AI thrives on feedback, and that’s exactly what’s happening now. Instead of being blocked by “maybe next year,” agents are empowered to say: “Here’s what we need, here’s how we can work better.” That’s the real win: investing in agents—not just self-service technology—so they can upsell, cross-sell, and continuously improve the customer experience.
It’s a really exciting time. And as we start integrating data and enabling bots to talk to each other, I’d love for you to share your vision. You mentioned Jewel earlier—the central repository for how things get done at Tiffany. How do you see Jewel integrating with Genesys to create that seamless, almost intuitive, agent experience.
John:
A couple of things. I’ve been in IT for 30-plus years, and I can probably count on one hand the projects my users actually liked. Usually, it’s complaints: “Another IT upgrade…” But this one is different.
From the start, I could see it in the agents’ eyes. During onboarding, I thought, these agents are miserable with what they have today. So I said, “I’m going to get you what you need. In return, you get me what I need.”
Now, the agents are fired up. They’re testing, they’re asking for more. Our day two list is endless—and I love it. These requests are coming from the frontline. So, we’re creating an agile team, running sprints, delivering improvements every couple of weeks. Some things require us to arm-wrestle Genesys for future releases, but there are plenty Miratech can implement right away.
And we’re tracking results. Just yesterday on the steering committee I asked: how many calls have we handled on the new system? Thousands? Okay—now let’s tie those to sales and compare with thousands of calls a year ago on Cisco Jabber. Adjust for inflation and other variables, and let’s see the difference. To me, success comes down to two things:
One, the agent is happy, loves the tech, and wants to come to work.
Two, the customer loves the experience and buys more.
Now, on bots. I am adamant: I will not give my users 1,000 different bots. No “here’s Copilot, here’s Jewel, here’s Genesys.” That creates madness. We need one simple front door, where the agent asks a question and gets an answer they understand.
Genesys today is mainly for our contact center agents. If they have an IT issue, that goes to Jewel, our IT bot. And then we have Maya, the LVMH bot, which knows about all 80 brands.

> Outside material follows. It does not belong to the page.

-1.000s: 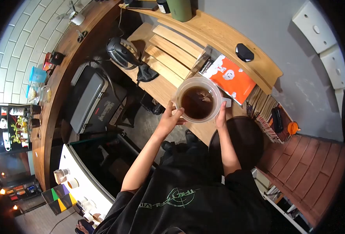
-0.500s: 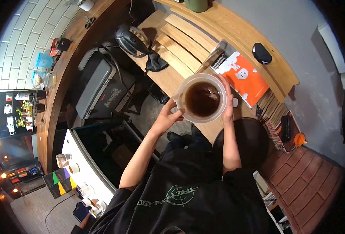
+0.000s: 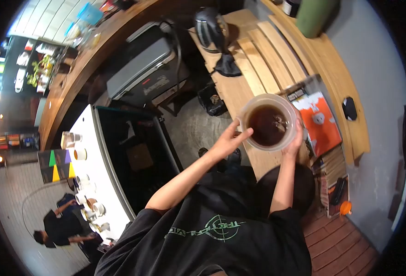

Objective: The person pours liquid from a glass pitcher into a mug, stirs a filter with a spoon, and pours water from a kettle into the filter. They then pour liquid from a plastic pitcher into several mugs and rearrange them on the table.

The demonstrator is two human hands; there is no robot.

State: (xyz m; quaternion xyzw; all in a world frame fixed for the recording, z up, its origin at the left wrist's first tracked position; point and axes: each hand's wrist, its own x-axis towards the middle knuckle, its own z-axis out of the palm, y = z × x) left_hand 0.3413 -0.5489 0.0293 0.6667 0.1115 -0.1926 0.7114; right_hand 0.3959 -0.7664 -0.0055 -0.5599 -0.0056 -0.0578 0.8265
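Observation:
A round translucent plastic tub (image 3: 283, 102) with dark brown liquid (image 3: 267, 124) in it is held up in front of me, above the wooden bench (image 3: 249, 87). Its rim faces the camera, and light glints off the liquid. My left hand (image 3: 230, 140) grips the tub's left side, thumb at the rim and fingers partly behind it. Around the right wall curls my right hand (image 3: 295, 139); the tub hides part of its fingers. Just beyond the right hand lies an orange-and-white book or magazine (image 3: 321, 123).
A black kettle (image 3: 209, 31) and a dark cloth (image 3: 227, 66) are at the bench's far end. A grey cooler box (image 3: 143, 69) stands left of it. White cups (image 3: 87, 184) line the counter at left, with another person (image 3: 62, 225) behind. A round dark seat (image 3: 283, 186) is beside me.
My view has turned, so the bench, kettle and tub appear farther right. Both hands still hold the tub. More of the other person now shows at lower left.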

My vision is that Genesys talks to Jewel, and both talk to Maya. They share common information. So, if an agent asks Genesys, “What time is the tech bar open in the New York office?” Genesys doesn’t know—but it asks Jewel. Jewel has the information, passes it back, and Genesys delivers the answer.
That’s what I want: all the bots speaking to each other, but the agent only sees one door. Behind that door is every answer they need. Just open the door—that’s the future we’re building.
Erik:
Thanks, John. It’s been a pleasure partnering to protect the Tiffany brand while accelerating modernization.